** Work item **
Repeat exactly, please, the lines that begin at the start of the listing and end at the line holding "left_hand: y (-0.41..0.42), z".

** Recorded data **
◇ ◇ ◇

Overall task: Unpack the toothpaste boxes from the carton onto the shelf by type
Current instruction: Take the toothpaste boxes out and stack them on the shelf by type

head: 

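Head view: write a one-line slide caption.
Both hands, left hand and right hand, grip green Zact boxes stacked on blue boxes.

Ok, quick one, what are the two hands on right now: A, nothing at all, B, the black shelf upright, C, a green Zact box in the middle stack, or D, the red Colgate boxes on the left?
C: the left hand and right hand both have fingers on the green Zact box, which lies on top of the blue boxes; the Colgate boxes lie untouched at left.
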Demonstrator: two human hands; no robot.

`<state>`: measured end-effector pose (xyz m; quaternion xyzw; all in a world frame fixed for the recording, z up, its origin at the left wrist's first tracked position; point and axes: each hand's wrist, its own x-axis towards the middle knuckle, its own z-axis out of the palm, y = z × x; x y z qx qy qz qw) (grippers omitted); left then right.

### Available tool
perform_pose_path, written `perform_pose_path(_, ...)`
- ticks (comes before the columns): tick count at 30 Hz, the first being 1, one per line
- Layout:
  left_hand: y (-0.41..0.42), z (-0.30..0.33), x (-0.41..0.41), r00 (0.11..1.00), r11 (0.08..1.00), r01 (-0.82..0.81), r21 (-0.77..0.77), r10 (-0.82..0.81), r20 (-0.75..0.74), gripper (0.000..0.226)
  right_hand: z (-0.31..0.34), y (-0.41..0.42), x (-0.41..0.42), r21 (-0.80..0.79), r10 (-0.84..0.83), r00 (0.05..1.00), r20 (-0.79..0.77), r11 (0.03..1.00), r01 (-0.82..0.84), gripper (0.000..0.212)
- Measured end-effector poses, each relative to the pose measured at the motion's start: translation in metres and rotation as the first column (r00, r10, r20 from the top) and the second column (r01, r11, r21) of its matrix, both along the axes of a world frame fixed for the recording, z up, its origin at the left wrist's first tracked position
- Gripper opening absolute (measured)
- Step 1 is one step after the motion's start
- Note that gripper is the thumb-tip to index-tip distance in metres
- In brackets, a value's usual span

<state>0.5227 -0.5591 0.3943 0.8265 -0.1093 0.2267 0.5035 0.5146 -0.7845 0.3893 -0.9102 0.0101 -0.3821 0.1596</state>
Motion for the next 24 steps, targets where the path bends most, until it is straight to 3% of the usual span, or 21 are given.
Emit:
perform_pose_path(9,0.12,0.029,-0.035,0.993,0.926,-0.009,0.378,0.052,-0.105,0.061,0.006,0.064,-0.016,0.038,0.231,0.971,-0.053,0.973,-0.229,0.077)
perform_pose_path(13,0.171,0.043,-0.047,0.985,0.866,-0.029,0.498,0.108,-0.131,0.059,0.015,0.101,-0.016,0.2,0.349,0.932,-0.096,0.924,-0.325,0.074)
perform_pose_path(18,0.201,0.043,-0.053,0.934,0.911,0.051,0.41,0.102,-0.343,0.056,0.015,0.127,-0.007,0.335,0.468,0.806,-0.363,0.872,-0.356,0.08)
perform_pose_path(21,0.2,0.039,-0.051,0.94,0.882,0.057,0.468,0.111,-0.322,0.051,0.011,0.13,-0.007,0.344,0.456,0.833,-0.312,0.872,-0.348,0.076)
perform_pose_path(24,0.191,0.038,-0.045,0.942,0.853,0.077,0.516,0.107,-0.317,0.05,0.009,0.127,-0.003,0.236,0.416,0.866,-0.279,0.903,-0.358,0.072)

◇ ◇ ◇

** Answer to this task **
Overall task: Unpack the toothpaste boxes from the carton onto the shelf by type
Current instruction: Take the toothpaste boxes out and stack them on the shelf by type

head: 

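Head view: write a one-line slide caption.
Both hands, left hand and right hand, grip green Zact boxes stacked on blue boxes.

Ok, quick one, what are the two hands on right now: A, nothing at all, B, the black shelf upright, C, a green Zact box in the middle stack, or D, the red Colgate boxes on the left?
C: the left hand and right hand both have fingers on the green Zact box, which lies on top of the blue boxes; the Colgate boxes lie untouched at left.
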Demonstrator: two human hands; no robot.

`<state>`: measured end-effector pose (xyz m; quaternion xyzw; all in a world frame fixed for the recording, z up, its origin at the left wrist's first tracked position; point and axes: each hand's wrist, its own x-axis towards the middle knuckle, its own z-axis out of the palm, y = z × x; x y z qx qy qz qw) (grippers omitted); left then right.

### Available tool
perform_pose_path, written `perform_pose_path(_, ...)`
- ticks (comes before the columns): tick count at 30 Hz, the first being 1, one per line
- Layout:
  left_hand: y (-0.41..0.42), z (-0.30..0.33), x (-0.41..0.41), r00 (0.11..1.00), r11 (0.08..1.00), r01 (-0.82..0.81), r21 (-0.77..0.77), r10 (-0.82..0.81), r20 (-0.75..0.74), gripper (0.000..0.226)

The response has been given in full.